In 1986 Thomas produced Bernardo Bertolucci's epic The Last Emperor, an independently financed project that was three years in the making. A commercial and critical triumph, the film swept the board at the 1987 Academy Awards, garnering an outstanding nine Oscars including 'Best Picture'.
Thomas has since completed many films including Karel Reisz's film of Arthur Miller's screenplay Everybody Wins, Bertolucci's film of Paul Bowles' The Sheltering Sky, Little Buddha and Stealing Beauty, David Cronenberg's films of William S. Burroughs' Naked Lunch and J.G. Ballard's Crash. In 1997 Thomas directed All The Little Animals, starring John Hurt and Christian Bale, which was in Official Selection at Cannes.

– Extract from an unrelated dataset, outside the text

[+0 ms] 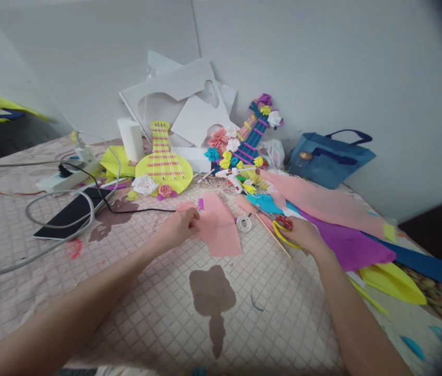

Other recent credits include Jonathan Glazer's Sexy Beast, Takeshi Kitano's Brother, Khyentse Norbu's The Cup, Phillip Noyce's Rabbit-Proof Fence, David Mackenzie's film of Alexander Trocchi's Young Adam, Bernardo Bertolucci's The Dreamers, Terry Gilliam's Tideland, Wim Wenders' Don't Come Knocking, Richard Linklater's Fast Food Nation and Gerald McMorrow's Franklyn, starring Eva Green, Sam Riley and Ryan Phillippe.
Thomas was Chairman of the British Film Institute from August 1992 until December 1997 and has been the recipient of many awards throughout the world, including the Michael Balcon British Academy Achievement and the European Achievement in World Cinema, Prix Screen International, European Film Awards 2006. He has been President of the jury at Tokyo, San Sebastian, Berlin Film Festival and Cannes (Un Certain Regard) and has also served on the main jury at Cannes. He was made a Life Fellow of the British Film Institute in 2000 and was made a Commander of the Order of the British Empire in the 2009 New Years Honours List.